What to do:
From the data, copy out every line in which the word "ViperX" appears.

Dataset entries

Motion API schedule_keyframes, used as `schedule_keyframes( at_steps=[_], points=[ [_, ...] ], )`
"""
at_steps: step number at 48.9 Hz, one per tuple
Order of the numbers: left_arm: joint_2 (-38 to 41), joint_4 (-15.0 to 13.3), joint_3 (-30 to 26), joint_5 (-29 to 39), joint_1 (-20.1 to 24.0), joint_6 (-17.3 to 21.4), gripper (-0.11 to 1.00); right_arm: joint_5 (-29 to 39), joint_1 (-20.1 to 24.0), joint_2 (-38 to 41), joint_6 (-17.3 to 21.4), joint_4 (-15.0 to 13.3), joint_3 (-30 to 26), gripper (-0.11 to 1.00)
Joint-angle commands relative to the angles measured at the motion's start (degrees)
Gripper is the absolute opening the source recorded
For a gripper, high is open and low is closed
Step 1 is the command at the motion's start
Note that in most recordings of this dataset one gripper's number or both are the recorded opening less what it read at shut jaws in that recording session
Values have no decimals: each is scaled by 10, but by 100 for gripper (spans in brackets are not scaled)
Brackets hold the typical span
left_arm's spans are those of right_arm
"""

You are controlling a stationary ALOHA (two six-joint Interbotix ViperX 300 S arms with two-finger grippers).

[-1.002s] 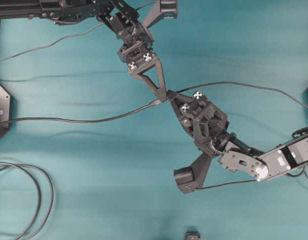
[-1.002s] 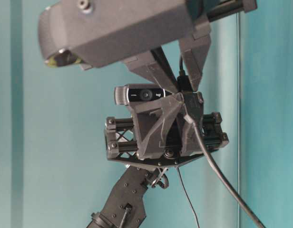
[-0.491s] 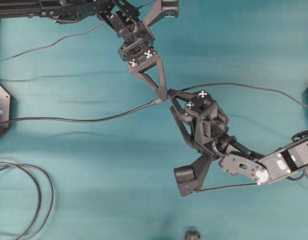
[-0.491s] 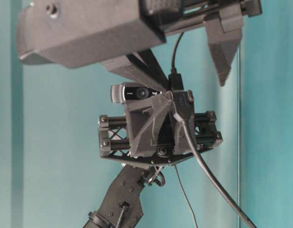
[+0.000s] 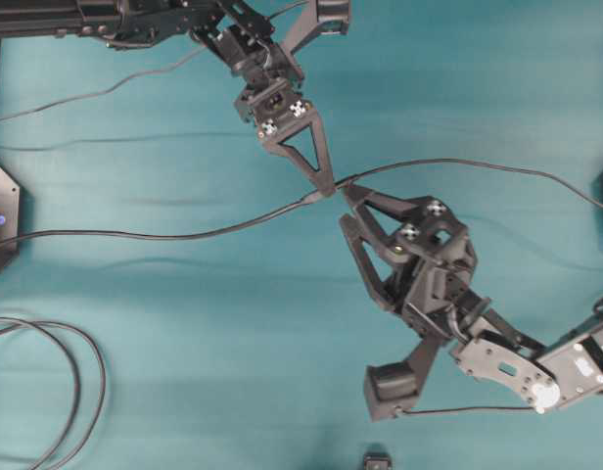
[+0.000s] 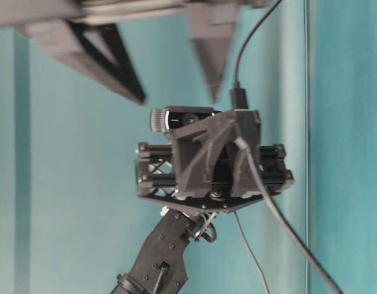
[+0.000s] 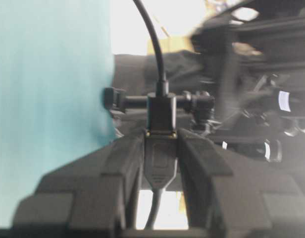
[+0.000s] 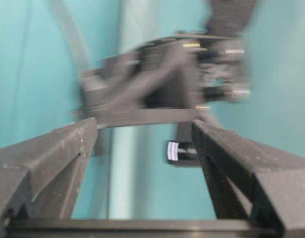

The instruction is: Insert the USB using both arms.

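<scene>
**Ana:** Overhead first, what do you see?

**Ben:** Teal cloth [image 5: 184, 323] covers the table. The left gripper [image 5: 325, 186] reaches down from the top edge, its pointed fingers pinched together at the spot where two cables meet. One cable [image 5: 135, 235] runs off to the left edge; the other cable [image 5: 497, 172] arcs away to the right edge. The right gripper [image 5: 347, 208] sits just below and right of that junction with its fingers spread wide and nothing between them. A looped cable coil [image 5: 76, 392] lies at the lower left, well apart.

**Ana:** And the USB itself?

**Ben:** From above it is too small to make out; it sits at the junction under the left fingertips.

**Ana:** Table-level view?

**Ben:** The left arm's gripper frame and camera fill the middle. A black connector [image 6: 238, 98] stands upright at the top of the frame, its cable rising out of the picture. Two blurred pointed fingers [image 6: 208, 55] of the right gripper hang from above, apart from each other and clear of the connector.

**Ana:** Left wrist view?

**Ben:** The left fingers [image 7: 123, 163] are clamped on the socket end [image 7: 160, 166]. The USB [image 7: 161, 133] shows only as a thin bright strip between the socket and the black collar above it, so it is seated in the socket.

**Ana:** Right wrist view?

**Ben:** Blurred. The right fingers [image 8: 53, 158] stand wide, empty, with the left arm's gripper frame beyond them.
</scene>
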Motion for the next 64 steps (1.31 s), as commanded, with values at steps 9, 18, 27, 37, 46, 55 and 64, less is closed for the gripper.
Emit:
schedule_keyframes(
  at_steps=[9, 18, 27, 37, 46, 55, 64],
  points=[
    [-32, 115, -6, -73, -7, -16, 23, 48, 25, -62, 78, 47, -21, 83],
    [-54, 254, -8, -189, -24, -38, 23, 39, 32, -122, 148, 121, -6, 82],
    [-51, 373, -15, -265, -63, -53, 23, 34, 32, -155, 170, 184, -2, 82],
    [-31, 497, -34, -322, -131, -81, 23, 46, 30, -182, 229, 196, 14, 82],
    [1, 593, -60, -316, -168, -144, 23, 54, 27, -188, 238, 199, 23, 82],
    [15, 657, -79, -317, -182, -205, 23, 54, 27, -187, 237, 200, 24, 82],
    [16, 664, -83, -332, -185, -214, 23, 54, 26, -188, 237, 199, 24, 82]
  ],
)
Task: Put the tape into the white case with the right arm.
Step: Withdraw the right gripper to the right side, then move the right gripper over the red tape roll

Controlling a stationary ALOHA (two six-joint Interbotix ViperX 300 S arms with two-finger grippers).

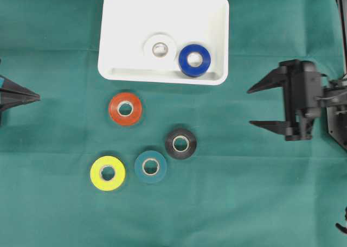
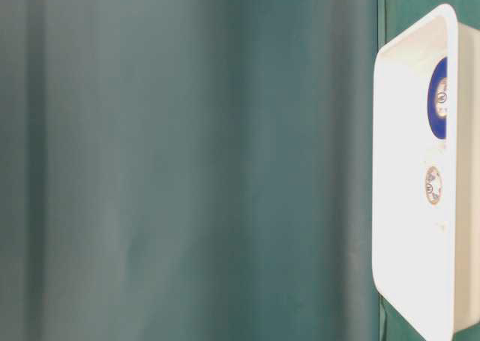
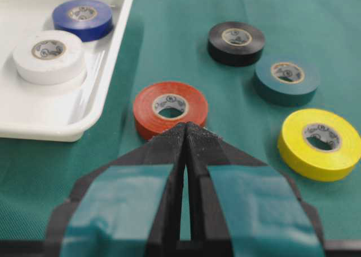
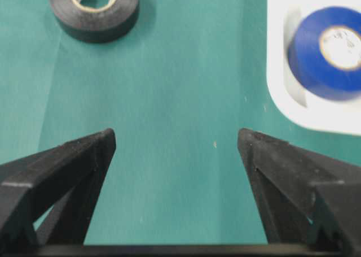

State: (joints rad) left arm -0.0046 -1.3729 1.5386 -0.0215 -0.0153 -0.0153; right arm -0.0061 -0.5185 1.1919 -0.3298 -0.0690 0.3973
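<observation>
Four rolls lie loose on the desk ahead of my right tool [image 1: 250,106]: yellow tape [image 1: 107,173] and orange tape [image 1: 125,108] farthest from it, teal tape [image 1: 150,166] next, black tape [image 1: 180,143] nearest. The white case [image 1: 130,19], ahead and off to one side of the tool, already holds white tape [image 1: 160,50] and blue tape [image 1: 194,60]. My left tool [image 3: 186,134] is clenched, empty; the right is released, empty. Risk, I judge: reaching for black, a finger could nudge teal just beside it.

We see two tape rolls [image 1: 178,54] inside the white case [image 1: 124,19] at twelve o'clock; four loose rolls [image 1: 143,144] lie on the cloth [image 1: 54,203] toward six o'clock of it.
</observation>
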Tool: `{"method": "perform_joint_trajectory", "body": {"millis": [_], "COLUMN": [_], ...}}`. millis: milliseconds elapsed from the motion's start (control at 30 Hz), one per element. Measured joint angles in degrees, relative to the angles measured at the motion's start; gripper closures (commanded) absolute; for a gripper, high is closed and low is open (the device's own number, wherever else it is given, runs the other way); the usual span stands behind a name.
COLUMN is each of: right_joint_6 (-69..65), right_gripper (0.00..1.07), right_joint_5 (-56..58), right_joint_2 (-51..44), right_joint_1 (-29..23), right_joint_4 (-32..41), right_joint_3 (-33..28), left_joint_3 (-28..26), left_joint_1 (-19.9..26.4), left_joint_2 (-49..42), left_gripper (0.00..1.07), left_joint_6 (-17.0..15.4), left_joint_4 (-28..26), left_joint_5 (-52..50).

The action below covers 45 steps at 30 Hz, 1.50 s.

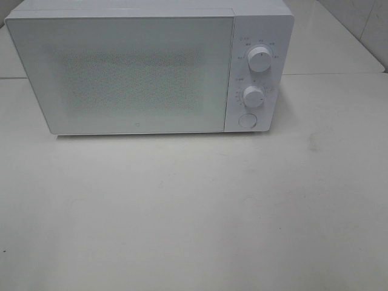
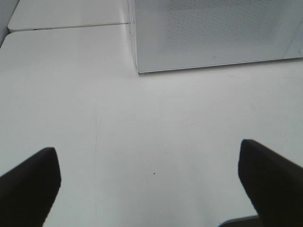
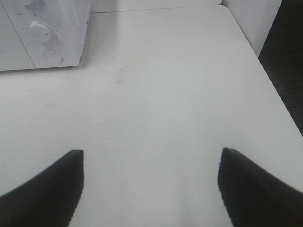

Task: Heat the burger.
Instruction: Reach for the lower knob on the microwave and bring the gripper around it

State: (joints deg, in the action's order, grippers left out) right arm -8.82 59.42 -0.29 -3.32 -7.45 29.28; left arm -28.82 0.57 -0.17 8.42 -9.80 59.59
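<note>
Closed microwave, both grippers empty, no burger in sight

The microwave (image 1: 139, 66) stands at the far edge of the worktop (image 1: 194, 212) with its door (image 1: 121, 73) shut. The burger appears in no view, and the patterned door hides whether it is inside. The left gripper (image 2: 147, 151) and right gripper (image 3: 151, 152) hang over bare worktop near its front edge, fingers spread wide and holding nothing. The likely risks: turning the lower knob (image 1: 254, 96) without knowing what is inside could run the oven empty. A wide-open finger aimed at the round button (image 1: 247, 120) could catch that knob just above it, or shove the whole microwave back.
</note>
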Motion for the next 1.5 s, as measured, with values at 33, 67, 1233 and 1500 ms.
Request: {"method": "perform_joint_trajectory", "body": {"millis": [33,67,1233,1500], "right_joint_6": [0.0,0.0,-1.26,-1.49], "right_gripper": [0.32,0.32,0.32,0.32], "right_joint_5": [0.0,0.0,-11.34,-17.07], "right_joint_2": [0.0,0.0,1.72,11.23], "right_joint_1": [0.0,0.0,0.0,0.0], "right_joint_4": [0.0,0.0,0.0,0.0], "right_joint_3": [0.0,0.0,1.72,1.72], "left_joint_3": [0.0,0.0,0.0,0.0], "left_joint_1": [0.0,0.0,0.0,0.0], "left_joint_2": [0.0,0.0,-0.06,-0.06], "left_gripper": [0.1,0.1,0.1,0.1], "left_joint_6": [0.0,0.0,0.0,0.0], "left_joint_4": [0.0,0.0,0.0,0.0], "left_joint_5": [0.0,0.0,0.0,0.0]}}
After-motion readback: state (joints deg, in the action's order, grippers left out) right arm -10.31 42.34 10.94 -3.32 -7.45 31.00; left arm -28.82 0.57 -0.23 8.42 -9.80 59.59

Output for this task:
You are controlling a stationary ALOHA (two six-joint Interbotix ViperX 300 S arms with two-finger grippers).
Controlling a stationary ALOHA (two six-joint Interbotix ViperX 300 S arms with two-finger grippers).

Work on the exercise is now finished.